On a Saturday morning, if you're anywhere near here, the Margaret River Farmers Market is at the Education Campus on Bussell Highway, 7.30am to 11.30am. I go most weekends. It is the best place to buy produce in this region. Local growers only, no resellers. Coffee, eggs, sourdough, in-season fruit. If you've ever wondered what people mean when they say Margaret River is a food region, this is what they mean.
Caves Road isn't a road that's been dressed up for tourists. It's just the road I drive to get firewood, to surf, to deliver furniture. The rest is a bonus.
The southern end: Hamelin Bay and Augusta
With more time, keep going past Margaret River township. The road continues through farmland to Karridale, where Caves Road technically ends and Bussell Highway takes over. From Karridale you can detour to Hamelin Bay, which is the beach with the stingrays. They come in close to shore, close enough that people wade with them. It's gentle and strange.
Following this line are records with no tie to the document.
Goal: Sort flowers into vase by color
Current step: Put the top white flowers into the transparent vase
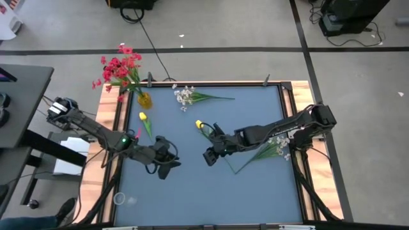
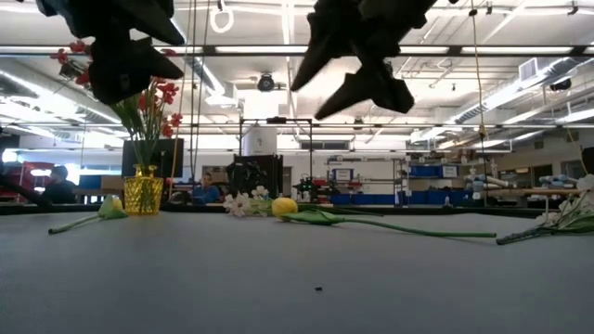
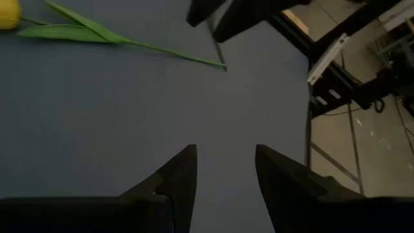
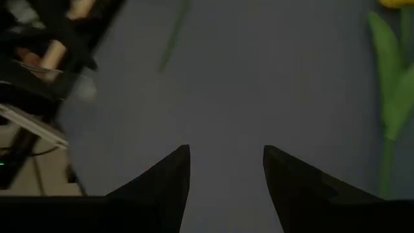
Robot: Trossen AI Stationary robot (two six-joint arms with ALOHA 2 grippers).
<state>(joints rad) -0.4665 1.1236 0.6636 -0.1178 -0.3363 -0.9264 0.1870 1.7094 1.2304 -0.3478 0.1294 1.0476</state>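
Observation:
A yellow glass vase stands at the table's far left and holds red flowers. One yellow tulip lies near the vase. A second yellow tulip lies mid-table, its stem running toward the near right. White sprays lie at the far edge and by the right arm. My left gripper hovers open over the mat. My right gripper hovers open beside the second tulip's stem.
A small clear round thing sits at the table's near-left corner. The two grippers hang close together above mid-table. Wooden rails edge the mat. People and shelving show in the room beyond the far edge.

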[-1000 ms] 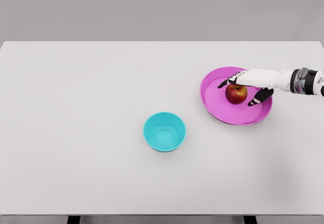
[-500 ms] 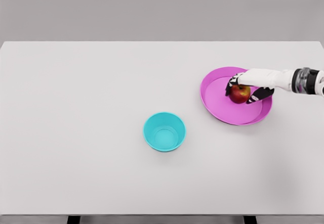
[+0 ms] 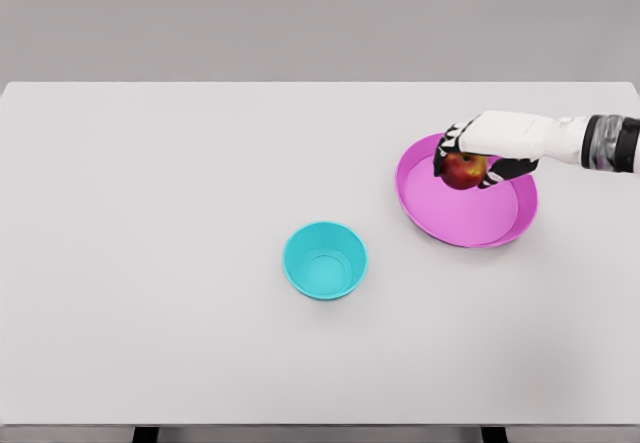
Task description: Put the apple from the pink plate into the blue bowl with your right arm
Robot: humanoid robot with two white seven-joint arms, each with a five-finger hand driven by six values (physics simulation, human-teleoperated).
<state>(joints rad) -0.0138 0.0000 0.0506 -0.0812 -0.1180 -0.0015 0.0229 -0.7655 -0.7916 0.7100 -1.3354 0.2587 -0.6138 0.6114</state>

Further south is Augusta and Cape Leeuwin, the other cape that bookends the Cape to Cape Track. This is where the Indian Ocean and the Southern Ocean officially meet. The lighthouse here is taller than the one at Naturaliste and the wind is louder. Worth the drive if you have a full day.
A sample one-day plan
To turn this into hours, here's how I'd run it.
- 8.30am
Eagle Bay
Coffee at the Pullman or in the Bunker Bay carpark. Walk the beach for half an hour. - 9.30am
Cape Naturaliste
Lighthouse walk. Skip the tour if you're tight on time, just do the cape views. - 10.30am
Sugarloaf Rock
Ten-minute stop on the way south. - 11am
Ngilgi Cave / Blythe Rd
Cave tour, then the gallery. Yes I am biased. - 1pm
Vasse Felix
Long lunch. Book in advance. - 3pm
Gabriel Chocolate
Tasting flight and a coffee. - 3.45pm
Canal Rocks
Quick walk, photos, back in the car. - 4.30pm
Lake Cave or Boranup
Pick one depending on energy. - 6pm
Margaret River town
Dinner. Or push on to Hamelin Bay for sunset if you've still got petrol.
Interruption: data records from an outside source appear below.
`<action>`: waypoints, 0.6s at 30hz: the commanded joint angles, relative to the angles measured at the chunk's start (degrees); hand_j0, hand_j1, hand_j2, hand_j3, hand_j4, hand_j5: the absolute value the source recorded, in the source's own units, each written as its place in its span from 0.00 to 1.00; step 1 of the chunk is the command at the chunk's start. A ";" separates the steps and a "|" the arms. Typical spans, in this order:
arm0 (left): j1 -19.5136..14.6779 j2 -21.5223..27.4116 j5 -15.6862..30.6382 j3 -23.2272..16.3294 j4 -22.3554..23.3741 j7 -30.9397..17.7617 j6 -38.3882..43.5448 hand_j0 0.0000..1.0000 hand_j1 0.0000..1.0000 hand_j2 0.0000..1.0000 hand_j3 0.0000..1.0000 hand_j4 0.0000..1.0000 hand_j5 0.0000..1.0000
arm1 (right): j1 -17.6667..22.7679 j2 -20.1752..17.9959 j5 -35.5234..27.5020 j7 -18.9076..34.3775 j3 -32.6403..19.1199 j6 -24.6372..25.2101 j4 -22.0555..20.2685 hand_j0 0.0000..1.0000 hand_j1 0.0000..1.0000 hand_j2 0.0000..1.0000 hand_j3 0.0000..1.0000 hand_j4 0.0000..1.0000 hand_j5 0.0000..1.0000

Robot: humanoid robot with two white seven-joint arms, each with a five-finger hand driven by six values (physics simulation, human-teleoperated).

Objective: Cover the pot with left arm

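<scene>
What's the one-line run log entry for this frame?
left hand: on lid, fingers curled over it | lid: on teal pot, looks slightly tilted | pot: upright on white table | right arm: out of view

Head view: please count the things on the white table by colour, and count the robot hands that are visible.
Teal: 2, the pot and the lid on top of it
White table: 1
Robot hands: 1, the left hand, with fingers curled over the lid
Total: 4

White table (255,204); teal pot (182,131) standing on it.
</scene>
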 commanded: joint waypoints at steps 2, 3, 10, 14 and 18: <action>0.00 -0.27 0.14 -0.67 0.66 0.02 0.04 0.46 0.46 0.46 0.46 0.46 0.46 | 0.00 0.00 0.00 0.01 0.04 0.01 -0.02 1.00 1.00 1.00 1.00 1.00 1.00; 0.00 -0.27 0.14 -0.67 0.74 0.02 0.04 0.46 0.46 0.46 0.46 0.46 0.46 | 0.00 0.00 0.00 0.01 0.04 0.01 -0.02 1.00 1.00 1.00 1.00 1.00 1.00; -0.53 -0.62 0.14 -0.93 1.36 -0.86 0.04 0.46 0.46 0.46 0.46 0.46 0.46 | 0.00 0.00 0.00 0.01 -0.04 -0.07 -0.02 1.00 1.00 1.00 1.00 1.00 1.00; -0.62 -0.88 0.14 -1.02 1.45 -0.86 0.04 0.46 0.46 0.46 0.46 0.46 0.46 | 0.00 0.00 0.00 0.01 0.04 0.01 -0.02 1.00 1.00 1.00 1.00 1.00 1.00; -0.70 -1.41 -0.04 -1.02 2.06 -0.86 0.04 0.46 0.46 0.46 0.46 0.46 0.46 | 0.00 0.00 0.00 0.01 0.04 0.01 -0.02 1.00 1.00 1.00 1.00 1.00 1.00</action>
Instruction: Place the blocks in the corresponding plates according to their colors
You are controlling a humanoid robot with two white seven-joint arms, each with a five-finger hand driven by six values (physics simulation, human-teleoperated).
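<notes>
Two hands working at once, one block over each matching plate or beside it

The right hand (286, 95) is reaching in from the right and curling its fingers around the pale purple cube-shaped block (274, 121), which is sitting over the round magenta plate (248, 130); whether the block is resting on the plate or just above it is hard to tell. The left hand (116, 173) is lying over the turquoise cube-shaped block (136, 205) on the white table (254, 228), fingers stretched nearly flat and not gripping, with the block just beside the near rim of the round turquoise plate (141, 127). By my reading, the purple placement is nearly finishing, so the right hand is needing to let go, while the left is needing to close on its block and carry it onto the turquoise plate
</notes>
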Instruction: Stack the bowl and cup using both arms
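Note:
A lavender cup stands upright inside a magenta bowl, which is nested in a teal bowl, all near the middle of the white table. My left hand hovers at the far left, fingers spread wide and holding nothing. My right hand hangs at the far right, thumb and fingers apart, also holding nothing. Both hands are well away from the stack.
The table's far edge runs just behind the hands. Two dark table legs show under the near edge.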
That's a long day. You can cut it down to four stops and still feel like you've done it properly.
What I'd skip
I'm going to lose a few friends here, but there are stops on Caves Road I think are overrated. The chain wineries with the bus tours. The novelty galleries that don't make anything on site. Anything that exists because someone thought tourists would buy it, rather than because someone wanted to make it. Caves Road has a few of these. You'll recognise them by the size of the carpark and the smell of the gift shop. Drive past.
The real stops are the ones where the person making the thing is somewhere on the property when you arrive. Gabriel roasts his beans. Pamela curates the gallery. The cellar door staff at Vasse Felix can tell you who picked the fruit. That's the spine of this region. That's why the road is worth driving.
The drive at different times of year
the scenic way from Yallingup to town for the scenic-route version of the middle section, which is the one I do most often.
Autumn is my favourite. Light is low and side-lit, vines are turning, the crowds have thinned. Coffee outside is still comfortable.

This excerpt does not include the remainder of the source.